◆ Exercise prompt:
Reproduce the full listing below unchanged, apart from the pictures.

◆ Stored data:
════

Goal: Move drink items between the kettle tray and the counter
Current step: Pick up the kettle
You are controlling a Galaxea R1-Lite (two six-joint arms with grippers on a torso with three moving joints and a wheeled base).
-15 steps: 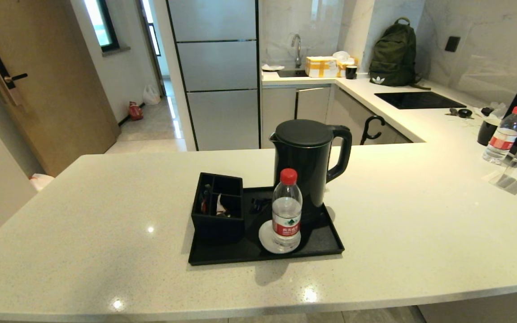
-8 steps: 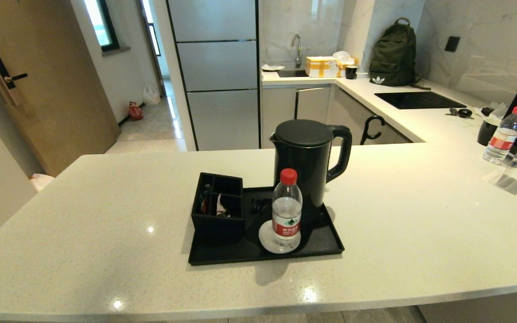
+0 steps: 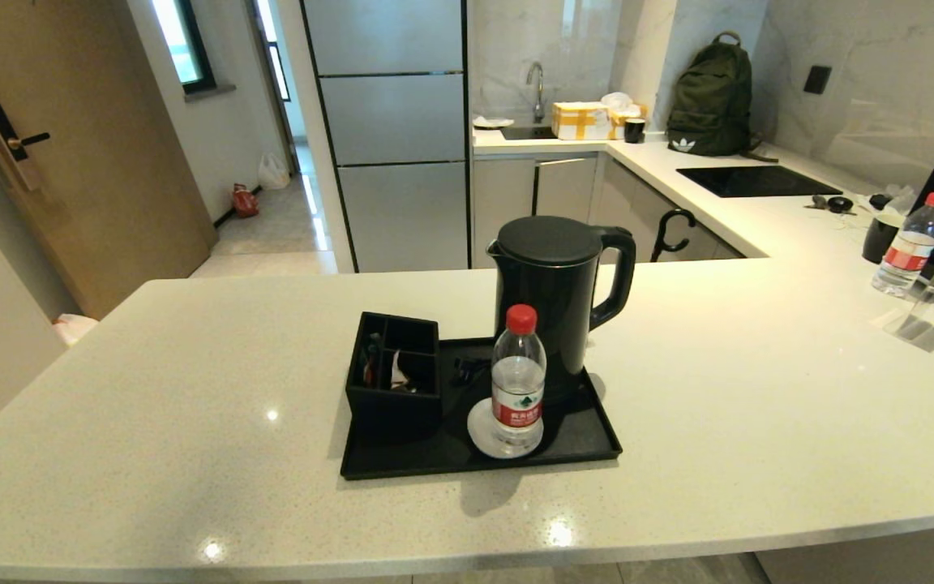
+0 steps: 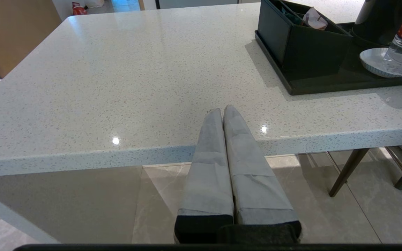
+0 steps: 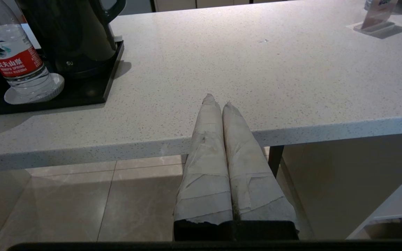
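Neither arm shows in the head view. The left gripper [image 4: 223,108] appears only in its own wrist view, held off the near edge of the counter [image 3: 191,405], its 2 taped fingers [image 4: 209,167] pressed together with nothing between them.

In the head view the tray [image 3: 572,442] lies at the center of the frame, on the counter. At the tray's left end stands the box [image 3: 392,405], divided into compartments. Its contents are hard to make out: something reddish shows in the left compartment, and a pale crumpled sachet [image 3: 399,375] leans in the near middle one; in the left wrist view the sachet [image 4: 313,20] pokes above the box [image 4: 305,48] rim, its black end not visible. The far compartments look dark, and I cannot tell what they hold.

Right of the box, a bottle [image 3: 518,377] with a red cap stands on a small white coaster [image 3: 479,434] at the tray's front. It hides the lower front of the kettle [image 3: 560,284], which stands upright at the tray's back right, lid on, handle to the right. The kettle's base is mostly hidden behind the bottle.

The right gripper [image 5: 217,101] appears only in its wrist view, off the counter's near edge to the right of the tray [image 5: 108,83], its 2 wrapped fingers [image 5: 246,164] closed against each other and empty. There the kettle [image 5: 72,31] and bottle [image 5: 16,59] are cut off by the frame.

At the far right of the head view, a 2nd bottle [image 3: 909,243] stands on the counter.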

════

◆ Solution to this exercise:
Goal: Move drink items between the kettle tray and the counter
Current step: Pick up the kettle
You are controlling a Galaxea R1-Lite (two six-joint arms with grippers on a torso with three moving joints and a wheeled base).
-15 steps: 
-8 steps: 
+0 steps: 
+0 steps: 
+0 steps: 
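Neither arm shows in the head view. The left gripper [image 4: 223,108] appears only in its own wrist view, held off the near edge of the counter [image 3: 191,405], its 2 taped fingers [image 4: 209,167] pressed together with nothing between them.

In the head view the tray [image 3: 572,442] lies at the center of the frame, on the counter. At the tray's left end stands the box [image 3: 392,405], divided into compartments. Its contents are hard to make out: something reddish shows in the left compartment, and a pale crumpled sachet [image 3: 399,375] leans in the near middle one; in the left wrist view the sachet [image 4: 313,20] pokes above the box [image 4: 305,48] rim, its black end not visible. The far compartments look dark, and I cannot tell what they hold.

Right of the box, a bottle [image 3: 518,377] with a red cap stands on a small white coaster [image 3: 479,434] at the tray's front. It hides the lower front of the kettle [image 3: 560,284], which stands upright at the tray's back right, lid on, handle to the right. The kettle's base is mostly hidden behind the bottle.

The right gripper [image 5: 217,101] appears only in its wrist view, off the counter's near edge to the right of the tray [image 5: 108,83], its 2 wrapped fingers [image 5: 246,164] closed against each other and empty. There the kettle [image 5: 72,31] and bottle [image 5: 16,59] are cut off by the frame.

At the far right of the head view, a 2nd bottle [image 3: 909,243] stands on the counter.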

Work on this exercise has been finished.